This is highly speculative!

I think it is the correct time to mention it because you are suggesting a similar mechanism that I wonder if it could be generalised further.

Interesting your talk about load the HTML into it's own DOM tree, I do not have the skills to do it but I have being wondering if there is a way we could do this to use HTML forms and the like with a tiddlywiki widget pulling the values entered out of its own DOM as variables or into fields or tiddlers rather than a submit to php etc.. 

I know this sounds a little odd and obscure but actually I believe it may be a method not only to enable and "make use of html solutions" that proliferate on the web to be integrated with tiddlywiki, but also by operating in a separate DOM such interactions will not trigger Tiddlywiki refresh until the activity is ended. 

Why would this be important? As far as I understand most html solutions have multiple pages with their own head and body and movement between pages loads a whole new page. tiddlywiki in effect lets us stay inside a single page, and as a result this integrates all the features we love tiddlywiki for, including its quine nature, single file option and more including its refresh tree. All brilliant stuff. This advantage also makes it difficult to introduce some functionality because various coded solutions must participate in the tiddlywiki tree, via widgets and plugins, this forces the need to integratie into tiddlywiki. My thought is if other websites can move from page to page introducing their own javascript and css as needed is there a way we can emulate this with a generic solution that transfers an independant DOM into tiddlywiki objects, for example I imagine a replacement for the HTML submit that rather than post to a php script, or run javascript it posts the results into a tiddler, variables and or fields, which the tiddlywiki can then respond to.

Enabling this would allow additional solutions normaly hosted outside tiddlywiki to be brought inside the tiddlywiki and further strengthen the single file model. This would allow more sophisticated ways to interact with the tiddlywiki's hosts or other websites.

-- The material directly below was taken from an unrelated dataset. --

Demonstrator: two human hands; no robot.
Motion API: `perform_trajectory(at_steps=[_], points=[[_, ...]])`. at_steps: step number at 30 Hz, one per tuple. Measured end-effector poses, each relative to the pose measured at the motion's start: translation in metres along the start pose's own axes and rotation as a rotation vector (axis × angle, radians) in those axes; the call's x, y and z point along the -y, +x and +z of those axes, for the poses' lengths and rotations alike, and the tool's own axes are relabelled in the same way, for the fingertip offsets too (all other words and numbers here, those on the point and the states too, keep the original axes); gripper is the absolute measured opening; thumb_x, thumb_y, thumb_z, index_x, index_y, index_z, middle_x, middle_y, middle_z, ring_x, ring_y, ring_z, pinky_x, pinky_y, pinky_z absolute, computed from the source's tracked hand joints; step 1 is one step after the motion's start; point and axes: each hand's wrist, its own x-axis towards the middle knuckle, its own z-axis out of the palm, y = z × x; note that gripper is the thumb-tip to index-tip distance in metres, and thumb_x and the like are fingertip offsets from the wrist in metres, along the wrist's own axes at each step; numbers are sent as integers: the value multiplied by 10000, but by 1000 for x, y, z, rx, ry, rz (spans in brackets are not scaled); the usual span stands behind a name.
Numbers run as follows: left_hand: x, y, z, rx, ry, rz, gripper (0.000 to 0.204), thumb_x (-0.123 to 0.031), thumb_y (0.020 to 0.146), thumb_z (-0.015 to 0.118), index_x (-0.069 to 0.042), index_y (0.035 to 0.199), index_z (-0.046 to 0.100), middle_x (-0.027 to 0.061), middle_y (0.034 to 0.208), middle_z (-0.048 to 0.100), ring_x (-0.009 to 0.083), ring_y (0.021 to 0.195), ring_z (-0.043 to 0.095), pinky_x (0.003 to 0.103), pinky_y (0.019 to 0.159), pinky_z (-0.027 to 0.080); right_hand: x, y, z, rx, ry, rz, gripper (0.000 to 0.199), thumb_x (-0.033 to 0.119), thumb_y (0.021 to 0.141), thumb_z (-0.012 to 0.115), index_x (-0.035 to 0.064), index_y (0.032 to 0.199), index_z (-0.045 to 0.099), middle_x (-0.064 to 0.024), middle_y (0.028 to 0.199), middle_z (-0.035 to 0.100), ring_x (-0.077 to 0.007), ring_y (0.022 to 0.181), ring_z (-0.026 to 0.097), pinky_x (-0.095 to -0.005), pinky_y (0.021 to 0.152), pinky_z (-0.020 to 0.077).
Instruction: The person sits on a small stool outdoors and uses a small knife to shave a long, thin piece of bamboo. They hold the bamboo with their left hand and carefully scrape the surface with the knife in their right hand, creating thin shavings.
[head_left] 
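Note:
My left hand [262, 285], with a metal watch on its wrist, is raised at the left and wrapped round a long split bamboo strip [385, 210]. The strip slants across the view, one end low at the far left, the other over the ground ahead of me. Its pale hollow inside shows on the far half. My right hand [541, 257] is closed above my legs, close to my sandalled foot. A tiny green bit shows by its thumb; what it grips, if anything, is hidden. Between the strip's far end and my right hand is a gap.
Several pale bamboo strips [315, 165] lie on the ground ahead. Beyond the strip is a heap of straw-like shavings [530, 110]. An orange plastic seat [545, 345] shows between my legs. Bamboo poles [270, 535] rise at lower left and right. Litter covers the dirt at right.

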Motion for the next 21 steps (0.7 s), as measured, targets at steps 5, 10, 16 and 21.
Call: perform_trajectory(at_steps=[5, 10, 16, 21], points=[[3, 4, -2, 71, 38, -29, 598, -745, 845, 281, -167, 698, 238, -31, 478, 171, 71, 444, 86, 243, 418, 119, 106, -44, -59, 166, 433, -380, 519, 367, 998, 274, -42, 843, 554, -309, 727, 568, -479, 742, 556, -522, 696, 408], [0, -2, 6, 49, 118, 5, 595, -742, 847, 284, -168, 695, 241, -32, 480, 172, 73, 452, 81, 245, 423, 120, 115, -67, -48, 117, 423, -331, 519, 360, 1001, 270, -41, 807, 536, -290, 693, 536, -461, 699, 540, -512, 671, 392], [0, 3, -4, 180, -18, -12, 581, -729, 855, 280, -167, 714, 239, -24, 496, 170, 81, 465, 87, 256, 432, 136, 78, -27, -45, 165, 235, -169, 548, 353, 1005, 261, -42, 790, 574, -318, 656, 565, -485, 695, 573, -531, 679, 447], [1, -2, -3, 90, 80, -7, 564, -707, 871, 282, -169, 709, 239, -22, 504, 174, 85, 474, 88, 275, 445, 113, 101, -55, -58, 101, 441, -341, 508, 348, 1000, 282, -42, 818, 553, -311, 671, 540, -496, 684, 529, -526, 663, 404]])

I have already experimented with some html/javascript and PHP solutions partially embedded inside tiddlywiki with some success, but they often involve multiple files in the same folder as the tiddlywiki. Many of these files can be hosted inside the tiddlywiki such as CSS, data and html all that I can see that remains is to deal with the following;
  • pass the results of such interactions into tiddlywiki rather than needing to post outside
  • Some issues with a shared html head/body
Please forgive my speculation, I think I have enough knowledge to see the possibilities but not to ask someone in technical terms so they understand what I am pointing towards. So I am trying to voice this when the opportunity arises, and your comment suggested, that perhaps you could help consider these ideas because you said;

A more ambitious approach would be to load the HTML into it's own DOM tree, find and parse the elements, and convert to TW text.


Regards
Tony

Mark S.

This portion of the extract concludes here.